→ **TASK DETAILS**: Starting at the line that has "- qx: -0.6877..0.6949" and stopping after the line that has "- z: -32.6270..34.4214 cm", reproduce the listing below exactly; omit everything else.

--- RECORD EXCERPTS Enclosed Below ---

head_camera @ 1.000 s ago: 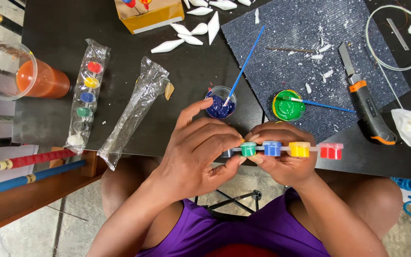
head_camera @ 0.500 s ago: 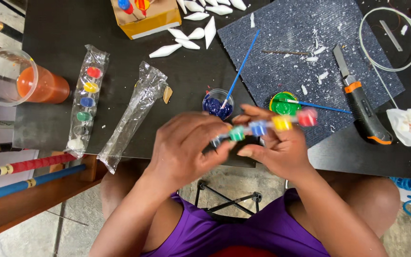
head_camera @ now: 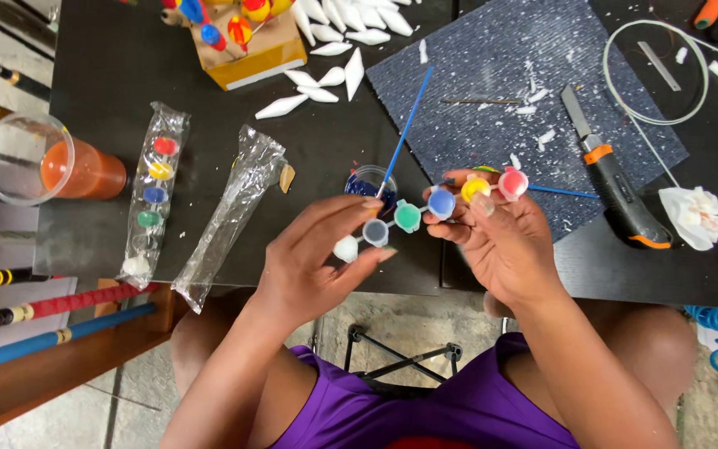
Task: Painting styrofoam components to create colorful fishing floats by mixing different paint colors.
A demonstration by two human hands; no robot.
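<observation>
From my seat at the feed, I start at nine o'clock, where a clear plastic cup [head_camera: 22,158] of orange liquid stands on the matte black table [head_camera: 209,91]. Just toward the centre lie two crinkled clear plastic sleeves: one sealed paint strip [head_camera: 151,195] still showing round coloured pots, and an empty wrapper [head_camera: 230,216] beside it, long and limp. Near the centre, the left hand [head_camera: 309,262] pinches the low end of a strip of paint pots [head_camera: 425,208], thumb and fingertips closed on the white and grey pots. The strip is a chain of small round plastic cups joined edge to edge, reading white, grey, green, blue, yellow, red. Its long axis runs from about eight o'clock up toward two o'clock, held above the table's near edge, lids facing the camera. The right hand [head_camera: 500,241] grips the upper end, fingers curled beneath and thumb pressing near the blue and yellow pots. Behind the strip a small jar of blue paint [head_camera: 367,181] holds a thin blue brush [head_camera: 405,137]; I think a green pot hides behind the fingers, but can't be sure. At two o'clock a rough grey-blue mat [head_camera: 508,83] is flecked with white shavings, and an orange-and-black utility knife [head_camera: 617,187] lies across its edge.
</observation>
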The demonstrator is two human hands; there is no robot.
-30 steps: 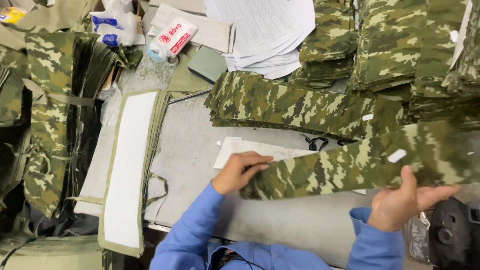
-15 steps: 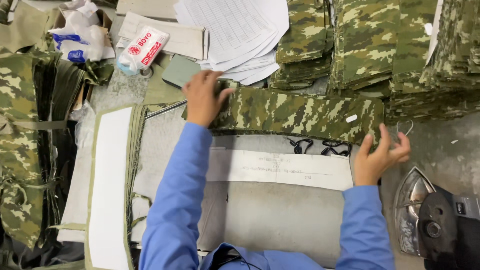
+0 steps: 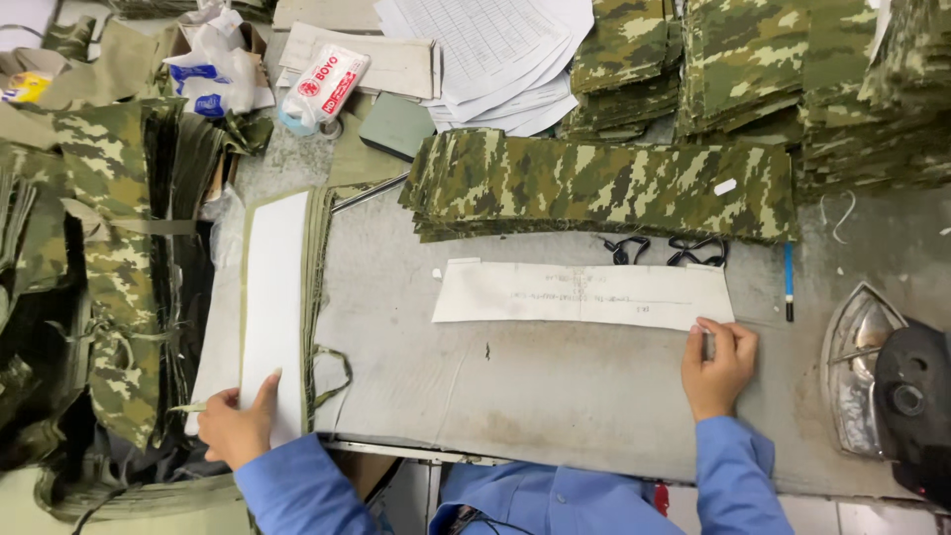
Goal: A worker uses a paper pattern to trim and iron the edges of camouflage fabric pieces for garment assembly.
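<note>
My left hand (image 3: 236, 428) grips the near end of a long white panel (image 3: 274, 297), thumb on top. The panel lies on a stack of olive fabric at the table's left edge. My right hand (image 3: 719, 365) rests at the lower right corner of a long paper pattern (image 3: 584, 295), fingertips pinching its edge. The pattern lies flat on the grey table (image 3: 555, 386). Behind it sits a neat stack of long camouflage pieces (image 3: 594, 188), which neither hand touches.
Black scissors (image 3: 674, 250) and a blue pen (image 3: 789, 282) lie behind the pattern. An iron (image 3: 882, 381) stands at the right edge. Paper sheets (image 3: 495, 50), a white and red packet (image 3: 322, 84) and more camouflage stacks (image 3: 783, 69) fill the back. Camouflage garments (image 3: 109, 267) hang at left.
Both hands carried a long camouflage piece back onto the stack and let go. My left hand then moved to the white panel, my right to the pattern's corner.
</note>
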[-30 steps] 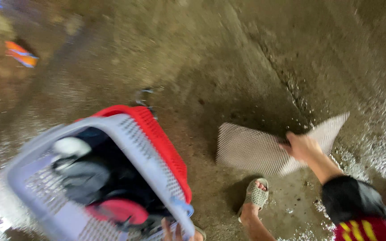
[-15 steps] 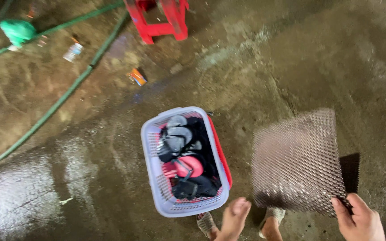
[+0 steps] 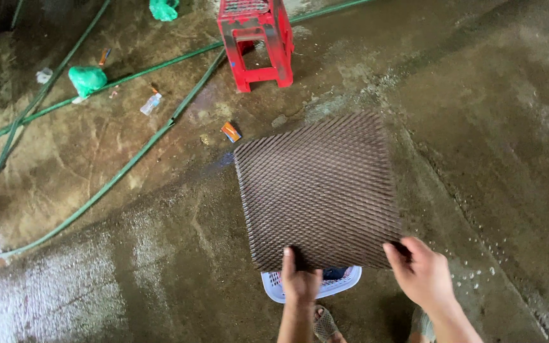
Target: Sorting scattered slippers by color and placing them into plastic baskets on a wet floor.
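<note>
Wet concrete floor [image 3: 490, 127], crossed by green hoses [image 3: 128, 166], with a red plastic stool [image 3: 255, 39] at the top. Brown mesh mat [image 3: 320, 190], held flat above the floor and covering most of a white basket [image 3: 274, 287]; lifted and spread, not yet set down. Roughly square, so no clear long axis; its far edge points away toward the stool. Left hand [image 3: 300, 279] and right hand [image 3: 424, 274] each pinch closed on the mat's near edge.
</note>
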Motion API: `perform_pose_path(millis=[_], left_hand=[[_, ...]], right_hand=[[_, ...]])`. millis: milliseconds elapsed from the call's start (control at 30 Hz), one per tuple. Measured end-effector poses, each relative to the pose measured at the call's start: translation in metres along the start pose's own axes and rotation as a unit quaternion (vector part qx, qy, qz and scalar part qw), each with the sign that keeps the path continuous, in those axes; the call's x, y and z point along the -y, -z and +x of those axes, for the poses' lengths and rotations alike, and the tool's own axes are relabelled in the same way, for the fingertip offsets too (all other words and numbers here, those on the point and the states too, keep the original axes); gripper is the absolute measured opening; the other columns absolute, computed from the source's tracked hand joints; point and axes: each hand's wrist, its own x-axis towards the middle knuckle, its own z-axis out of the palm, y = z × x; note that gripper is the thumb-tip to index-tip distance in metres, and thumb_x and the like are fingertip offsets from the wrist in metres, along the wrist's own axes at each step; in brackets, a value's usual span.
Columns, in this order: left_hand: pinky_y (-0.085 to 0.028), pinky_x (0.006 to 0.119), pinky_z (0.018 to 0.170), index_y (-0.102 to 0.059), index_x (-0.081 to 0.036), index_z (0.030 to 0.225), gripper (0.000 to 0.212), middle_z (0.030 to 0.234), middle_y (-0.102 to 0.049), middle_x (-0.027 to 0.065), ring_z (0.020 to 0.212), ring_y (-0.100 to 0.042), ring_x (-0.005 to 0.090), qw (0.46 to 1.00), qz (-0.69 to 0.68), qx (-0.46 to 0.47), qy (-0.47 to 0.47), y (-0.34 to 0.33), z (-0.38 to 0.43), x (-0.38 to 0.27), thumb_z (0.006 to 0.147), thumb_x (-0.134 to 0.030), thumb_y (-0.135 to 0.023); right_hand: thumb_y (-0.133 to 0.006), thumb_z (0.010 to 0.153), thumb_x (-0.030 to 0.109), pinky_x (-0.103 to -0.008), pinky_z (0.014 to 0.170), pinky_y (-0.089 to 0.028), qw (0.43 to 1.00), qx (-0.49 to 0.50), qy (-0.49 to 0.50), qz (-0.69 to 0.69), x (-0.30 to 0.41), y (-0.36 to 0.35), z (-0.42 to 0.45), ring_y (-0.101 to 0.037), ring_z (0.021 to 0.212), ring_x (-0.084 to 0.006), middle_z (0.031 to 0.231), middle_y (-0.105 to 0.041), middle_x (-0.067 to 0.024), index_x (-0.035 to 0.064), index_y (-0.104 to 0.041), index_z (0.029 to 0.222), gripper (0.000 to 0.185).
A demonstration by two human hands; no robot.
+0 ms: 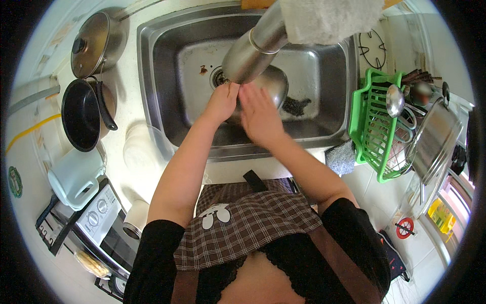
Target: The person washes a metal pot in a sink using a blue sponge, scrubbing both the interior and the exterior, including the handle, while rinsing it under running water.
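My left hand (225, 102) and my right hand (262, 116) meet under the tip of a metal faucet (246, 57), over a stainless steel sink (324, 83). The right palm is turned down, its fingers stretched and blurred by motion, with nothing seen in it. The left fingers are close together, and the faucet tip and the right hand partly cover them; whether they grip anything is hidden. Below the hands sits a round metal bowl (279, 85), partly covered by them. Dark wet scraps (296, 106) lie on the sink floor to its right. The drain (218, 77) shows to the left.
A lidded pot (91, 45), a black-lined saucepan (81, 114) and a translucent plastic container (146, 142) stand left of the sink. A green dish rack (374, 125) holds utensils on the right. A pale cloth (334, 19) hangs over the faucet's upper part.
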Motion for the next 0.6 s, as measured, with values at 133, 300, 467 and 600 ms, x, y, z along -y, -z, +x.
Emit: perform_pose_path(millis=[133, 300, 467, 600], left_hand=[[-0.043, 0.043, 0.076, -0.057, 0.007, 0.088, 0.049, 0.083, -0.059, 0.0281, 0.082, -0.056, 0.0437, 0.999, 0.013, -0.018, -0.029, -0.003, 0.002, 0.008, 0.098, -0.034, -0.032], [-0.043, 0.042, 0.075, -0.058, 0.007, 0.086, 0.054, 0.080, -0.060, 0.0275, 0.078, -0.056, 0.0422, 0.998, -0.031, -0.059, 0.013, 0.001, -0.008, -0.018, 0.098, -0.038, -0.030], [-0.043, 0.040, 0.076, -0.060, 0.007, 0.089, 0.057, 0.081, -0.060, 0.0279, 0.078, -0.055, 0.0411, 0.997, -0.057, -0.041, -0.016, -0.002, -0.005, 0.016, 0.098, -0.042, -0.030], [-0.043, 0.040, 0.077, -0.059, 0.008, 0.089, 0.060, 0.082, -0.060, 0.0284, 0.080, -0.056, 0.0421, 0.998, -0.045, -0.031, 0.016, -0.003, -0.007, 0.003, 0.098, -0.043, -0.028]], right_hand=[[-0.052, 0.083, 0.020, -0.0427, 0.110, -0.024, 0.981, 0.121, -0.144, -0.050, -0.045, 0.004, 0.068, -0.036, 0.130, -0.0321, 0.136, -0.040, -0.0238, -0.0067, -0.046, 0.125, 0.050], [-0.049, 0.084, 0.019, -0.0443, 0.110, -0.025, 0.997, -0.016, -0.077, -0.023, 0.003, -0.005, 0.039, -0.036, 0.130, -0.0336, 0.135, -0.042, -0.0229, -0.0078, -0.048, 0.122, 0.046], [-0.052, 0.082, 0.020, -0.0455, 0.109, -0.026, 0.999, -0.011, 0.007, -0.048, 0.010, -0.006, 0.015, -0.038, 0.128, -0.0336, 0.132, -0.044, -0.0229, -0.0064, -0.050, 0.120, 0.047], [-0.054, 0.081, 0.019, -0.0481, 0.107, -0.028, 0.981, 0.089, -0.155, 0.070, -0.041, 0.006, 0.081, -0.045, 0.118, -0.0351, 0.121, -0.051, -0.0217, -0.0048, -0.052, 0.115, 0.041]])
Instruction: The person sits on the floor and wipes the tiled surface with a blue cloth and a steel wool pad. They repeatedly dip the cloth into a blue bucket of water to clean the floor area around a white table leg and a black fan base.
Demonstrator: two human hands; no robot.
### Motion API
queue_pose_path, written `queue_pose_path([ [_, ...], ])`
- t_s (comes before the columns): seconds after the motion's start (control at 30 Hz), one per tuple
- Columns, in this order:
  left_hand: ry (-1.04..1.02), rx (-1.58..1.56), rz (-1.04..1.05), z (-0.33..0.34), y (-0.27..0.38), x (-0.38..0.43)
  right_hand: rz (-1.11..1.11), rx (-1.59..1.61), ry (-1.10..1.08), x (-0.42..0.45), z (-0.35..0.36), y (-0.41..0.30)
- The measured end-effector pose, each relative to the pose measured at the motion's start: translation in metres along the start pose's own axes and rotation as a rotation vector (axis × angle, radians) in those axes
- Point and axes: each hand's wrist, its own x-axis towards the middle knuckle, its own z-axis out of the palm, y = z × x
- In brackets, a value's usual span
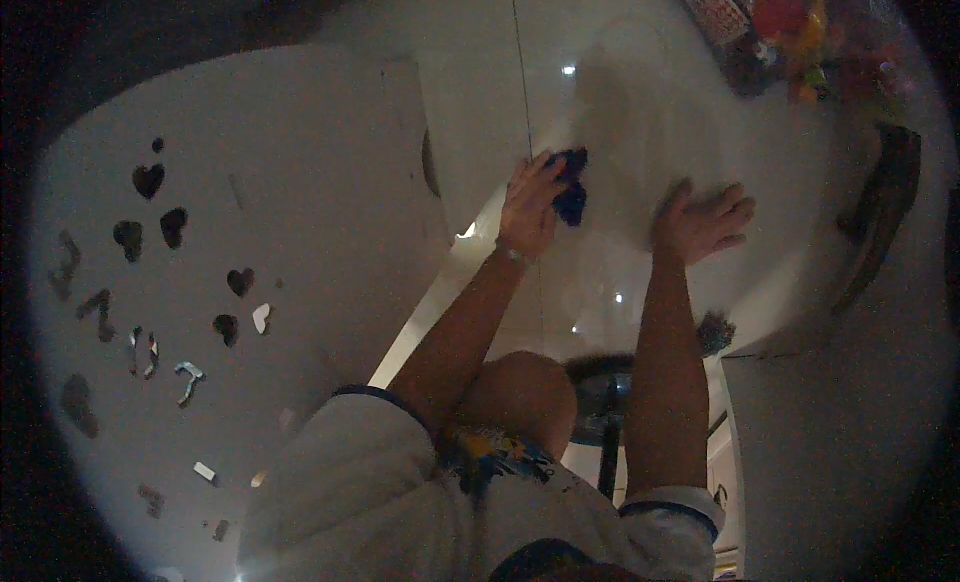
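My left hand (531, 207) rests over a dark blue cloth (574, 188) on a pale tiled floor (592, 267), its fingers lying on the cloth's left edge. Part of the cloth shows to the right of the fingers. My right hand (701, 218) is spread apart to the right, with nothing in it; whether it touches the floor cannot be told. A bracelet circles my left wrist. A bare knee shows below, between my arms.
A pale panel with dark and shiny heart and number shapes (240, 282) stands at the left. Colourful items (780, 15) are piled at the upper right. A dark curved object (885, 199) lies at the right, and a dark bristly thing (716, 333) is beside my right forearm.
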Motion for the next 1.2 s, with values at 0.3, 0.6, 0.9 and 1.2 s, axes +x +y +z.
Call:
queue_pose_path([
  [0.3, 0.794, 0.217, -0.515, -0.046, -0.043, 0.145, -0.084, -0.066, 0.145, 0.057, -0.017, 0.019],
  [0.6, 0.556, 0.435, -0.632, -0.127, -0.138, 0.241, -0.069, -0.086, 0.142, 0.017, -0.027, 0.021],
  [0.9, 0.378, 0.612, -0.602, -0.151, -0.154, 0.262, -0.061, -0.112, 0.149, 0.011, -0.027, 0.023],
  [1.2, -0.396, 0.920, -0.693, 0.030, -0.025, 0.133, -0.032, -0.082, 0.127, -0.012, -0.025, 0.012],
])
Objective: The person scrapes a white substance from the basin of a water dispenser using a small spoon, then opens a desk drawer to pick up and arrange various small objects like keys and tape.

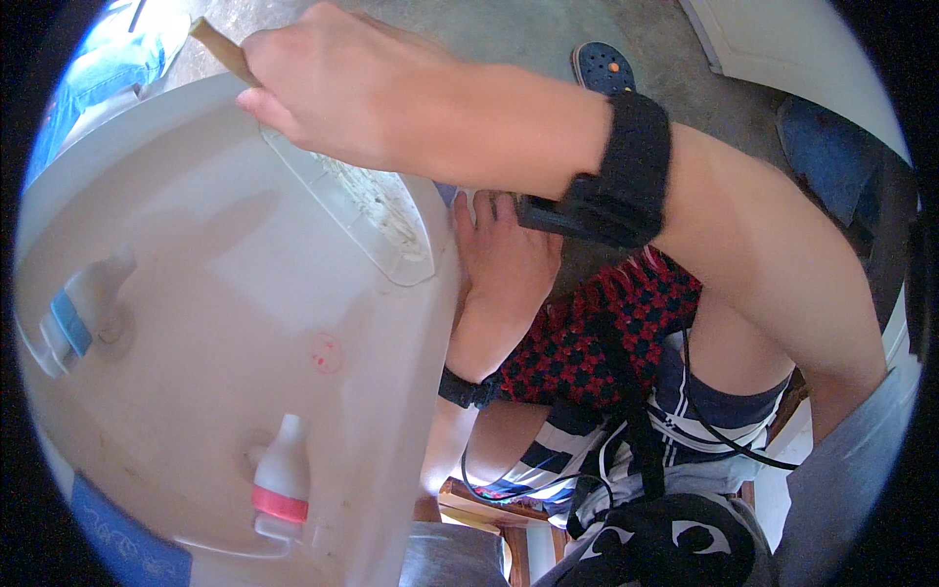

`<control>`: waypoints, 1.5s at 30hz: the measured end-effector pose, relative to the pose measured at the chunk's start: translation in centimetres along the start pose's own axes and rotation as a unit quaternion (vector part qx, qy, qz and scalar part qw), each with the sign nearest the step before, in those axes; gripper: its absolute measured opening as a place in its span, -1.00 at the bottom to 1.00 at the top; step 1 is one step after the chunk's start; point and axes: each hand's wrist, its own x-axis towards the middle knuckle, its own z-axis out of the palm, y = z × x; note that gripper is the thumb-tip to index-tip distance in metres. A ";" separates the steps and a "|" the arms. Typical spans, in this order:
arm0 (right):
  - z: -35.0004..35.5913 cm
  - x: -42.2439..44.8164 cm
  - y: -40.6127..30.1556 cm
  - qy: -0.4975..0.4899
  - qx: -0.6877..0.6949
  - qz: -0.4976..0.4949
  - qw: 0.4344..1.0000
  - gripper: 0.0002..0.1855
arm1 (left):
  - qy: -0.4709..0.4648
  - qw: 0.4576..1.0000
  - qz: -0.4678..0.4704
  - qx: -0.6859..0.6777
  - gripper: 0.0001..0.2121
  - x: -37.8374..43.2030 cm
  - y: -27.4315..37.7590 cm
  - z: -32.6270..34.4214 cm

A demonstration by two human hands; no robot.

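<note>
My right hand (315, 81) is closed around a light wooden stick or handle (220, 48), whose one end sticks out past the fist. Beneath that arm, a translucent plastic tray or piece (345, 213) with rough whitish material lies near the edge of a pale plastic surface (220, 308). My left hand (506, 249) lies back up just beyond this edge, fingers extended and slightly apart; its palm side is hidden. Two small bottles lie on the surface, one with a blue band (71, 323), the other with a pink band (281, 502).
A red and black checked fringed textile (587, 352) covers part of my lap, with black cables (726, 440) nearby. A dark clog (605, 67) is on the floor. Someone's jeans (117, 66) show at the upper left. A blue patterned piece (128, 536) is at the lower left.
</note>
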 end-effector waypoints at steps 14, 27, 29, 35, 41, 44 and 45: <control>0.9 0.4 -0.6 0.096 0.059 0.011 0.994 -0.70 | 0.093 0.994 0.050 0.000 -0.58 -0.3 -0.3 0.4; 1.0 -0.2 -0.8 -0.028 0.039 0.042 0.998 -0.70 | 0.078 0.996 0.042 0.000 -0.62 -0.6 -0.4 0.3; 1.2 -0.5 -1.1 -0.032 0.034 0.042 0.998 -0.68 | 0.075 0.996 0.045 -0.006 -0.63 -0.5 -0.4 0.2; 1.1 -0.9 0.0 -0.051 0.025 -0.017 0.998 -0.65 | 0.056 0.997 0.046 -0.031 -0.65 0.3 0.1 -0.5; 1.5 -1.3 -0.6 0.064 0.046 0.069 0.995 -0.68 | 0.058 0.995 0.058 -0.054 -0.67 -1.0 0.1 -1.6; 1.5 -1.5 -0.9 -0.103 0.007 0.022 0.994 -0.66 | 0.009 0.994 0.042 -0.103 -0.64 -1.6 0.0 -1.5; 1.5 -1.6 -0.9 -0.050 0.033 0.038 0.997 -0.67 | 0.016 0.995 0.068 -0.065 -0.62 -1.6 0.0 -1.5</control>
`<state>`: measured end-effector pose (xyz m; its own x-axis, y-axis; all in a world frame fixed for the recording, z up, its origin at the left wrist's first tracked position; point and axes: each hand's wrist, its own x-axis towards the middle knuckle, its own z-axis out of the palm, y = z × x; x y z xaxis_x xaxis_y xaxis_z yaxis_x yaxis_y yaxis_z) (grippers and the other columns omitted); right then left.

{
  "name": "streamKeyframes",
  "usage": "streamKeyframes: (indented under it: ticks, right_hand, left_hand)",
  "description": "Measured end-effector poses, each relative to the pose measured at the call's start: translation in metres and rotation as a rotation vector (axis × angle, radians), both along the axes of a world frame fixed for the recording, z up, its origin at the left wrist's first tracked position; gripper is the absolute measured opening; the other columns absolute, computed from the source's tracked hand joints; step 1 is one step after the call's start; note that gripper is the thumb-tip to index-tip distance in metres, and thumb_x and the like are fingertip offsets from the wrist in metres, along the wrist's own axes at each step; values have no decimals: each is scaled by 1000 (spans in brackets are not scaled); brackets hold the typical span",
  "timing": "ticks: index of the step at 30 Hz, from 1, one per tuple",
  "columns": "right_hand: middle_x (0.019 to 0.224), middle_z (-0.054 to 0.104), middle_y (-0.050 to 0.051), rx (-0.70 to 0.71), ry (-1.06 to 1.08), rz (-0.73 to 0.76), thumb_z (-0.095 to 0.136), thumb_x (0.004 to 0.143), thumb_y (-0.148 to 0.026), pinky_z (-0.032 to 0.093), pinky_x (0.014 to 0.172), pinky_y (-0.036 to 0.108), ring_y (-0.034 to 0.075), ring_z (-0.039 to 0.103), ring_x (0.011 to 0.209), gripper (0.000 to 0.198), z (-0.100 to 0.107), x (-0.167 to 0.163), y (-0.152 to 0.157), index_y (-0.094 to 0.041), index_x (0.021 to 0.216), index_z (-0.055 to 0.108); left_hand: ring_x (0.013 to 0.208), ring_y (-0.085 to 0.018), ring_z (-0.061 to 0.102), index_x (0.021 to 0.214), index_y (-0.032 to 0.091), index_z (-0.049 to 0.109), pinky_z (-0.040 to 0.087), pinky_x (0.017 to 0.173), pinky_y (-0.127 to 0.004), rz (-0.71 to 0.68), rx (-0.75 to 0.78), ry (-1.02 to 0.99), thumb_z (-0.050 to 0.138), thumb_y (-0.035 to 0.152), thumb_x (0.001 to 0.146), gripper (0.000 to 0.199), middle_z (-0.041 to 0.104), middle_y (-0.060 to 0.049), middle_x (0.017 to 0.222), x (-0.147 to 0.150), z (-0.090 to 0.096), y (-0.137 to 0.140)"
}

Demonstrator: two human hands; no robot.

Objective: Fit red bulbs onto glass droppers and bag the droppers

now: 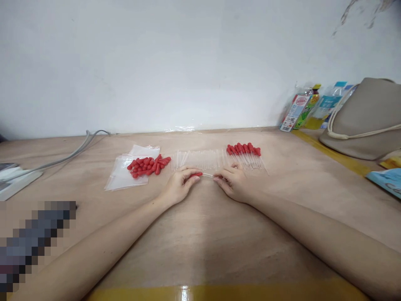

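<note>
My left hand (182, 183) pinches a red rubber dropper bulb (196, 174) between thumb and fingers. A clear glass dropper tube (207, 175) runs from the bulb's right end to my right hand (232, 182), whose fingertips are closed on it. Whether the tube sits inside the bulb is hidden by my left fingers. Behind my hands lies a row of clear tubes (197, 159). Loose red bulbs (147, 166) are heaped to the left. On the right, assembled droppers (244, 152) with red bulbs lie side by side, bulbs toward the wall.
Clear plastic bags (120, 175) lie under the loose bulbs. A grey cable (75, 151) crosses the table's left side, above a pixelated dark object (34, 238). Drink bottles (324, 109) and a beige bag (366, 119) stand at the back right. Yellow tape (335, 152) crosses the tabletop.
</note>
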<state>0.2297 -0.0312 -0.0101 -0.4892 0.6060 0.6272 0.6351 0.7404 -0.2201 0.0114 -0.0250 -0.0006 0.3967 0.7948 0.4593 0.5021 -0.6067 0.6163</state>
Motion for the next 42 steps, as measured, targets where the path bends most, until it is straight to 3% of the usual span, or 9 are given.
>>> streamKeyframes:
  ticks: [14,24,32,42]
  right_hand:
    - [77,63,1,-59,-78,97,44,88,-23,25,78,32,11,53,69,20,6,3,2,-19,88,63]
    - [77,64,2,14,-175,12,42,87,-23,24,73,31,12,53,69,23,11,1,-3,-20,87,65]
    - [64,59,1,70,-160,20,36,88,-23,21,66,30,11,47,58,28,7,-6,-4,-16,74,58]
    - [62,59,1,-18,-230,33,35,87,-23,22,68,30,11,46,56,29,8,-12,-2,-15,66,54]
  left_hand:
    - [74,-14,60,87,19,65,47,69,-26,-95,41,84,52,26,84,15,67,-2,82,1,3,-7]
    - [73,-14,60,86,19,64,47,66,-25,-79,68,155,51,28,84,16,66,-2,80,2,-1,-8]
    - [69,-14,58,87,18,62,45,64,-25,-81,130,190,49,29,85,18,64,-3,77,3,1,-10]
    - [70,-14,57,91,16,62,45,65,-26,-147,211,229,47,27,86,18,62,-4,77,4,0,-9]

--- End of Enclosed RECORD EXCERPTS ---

→ **ANSWER FOR THE TASK**:
  - qx: -0.6877..0.6949
  - qz: -0.4976..0.4949
  - qw: 0.4344..1.0000
  - gripper: 0.0002..0.1855
arm1 (left):
  - qy: -0.4709..0.4648
  - qw: 0.4576..1.0000
  - qz: -0.4678..0.4704
  - qx: -0.6859..0.6777
  - gripper: 0.0001..0.2121
  - x: -37.8374..43.2030 cm
  - y: -27.4315..37.7590 cm
  - z: -32.6270..34.4214 cm

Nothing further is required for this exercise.